第13章 【グリフィンドール対ハッフルパフ】


「さあ、ついに始まりました!今シーズン初めての試合はグリフィンドール対ハッフルパフです!!」

 実況解説のリー・ジョーダンの声が、マイクで拡声されて聞こえてきた。それでもこの天候の所為でいつもより小さく、おまけに雑音が混じって聞こえる。ロンは双眼鏡を取り出すと、ハリーの姿を見つけようとしたが、なにしろ雨が酷くてレンズが濡れて、すぐ使い物にならなくなった。

「ちょっと待ってて」

 ハーマイオニーがロンの双眼鏡を掴むと、杖を向けて呪文を唱えた。

「インパ―ビアス!はい、これで雨にぬれても大丈夫よ」
「サンキュー、ハーマイオニー」

 ハーマイオニーが防水の呪文をかけてくれたお蔭で、試合が良く見えるようになった。3人は代わる代わる双眼鏡を使い、試合を観戦した。
 リーがグリフィンドールが30点目を入れたと絶叫しているのが聞こえ、クリスはこんな悪天候でもグリフィンドールが勝っていることに安堵した。

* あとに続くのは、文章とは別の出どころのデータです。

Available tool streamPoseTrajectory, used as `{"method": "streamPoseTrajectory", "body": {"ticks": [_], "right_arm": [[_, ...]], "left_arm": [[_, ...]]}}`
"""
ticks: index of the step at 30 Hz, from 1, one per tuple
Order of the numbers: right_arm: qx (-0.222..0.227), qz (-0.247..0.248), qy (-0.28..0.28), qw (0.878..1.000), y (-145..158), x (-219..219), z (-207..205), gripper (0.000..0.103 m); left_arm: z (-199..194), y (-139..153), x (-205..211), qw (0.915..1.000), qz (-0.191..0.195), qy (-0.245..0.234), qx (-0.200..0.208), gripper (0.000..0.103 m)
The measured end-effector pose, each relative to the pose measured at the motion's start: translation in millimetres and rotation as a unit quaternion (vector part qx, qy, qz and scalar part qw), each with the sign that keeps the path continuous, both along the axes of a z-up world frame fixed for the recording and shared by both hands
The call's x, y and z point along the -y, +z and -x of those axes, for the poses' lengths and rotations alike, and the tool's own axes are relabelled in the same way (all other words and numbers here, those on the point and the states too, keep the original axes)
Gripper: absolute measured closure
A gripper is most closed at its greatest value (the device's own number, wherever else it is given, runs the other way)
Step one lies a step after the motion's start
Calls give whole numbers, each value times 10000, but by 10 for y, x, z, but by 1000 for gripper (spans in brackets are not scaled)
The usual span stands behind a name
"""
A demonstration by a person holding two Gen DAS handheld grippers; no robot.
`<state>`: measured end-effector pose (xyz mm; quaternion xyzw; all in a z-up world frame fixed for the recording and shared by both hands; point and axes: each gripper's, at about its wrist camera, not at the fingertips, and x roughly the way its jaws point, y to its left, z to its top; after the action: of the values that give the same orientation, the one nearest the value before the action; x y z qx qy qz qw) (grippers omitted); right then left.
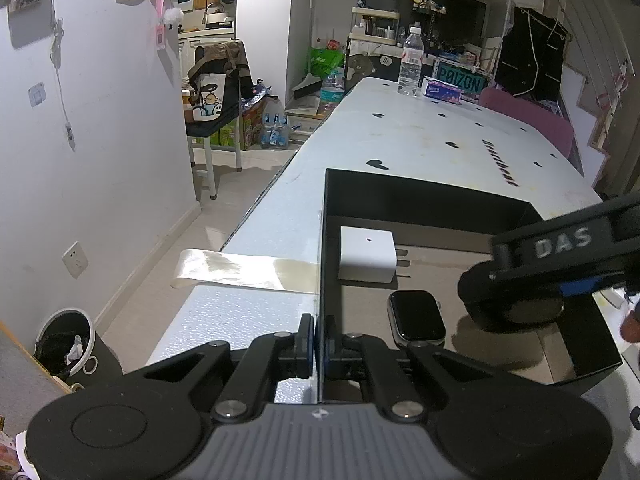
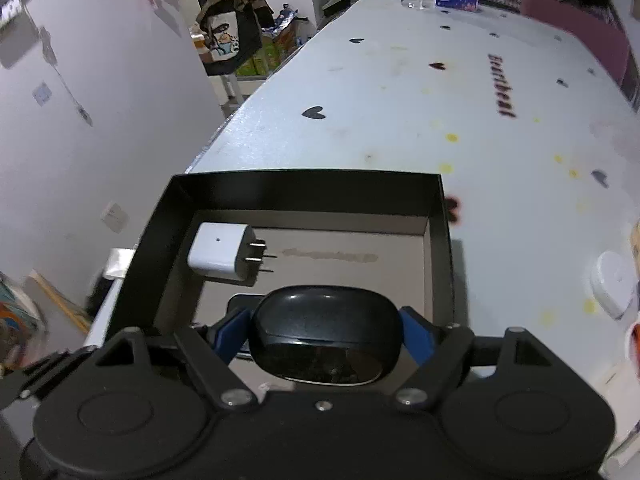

しかし問題はハリーだった。この強風と雨に揺られて、箒を真っ直ぐに保つことさえ難しそうだった。おまけにハリーは背が一番小さい上に細い。対してハッフルパフのシーカーは背が高く、身体もがっしりしていた。持久戦に持ち込まれたら、グリフィンドールはますます不利になる。

「ハリーの動き、何だかいつもと違くない?」
「ロンってば、当たり前じゃない。ハリーは体重が軽いし、この風と雨で眼鏡が曇って碌に試合が見えないんだわ。――そうだ!!」

 ハーマイオニーは何か思いついたように、観客席からどこかへ行ってしまった。その5分後、丁度タイム・アウト中のグリフィンドールチームの中に、ハーマイオニーが姿を現した。そしてハリーの眼鏡に向かって杖を振ると、また走って観客席に戻ってきた。

「どこに行っていたんだ?」
「ハリーの眼鏡に、この双眼鏡と同じ呪文をかけてきたの。これで眼鏡が邪魔になる事は無いわ」
「流石ハーマイオニー!!」

 ロンは興奮してハーマイオニーに抱きつきそうになったが、何を思ったのか寸前で止まって大人しく試合観戦に戻った。
 ハーマイオニーの魔法が功をなし、視界が良くなったハリーの動きは抜群に良くなった。しかしまだまだ安心とは言えない。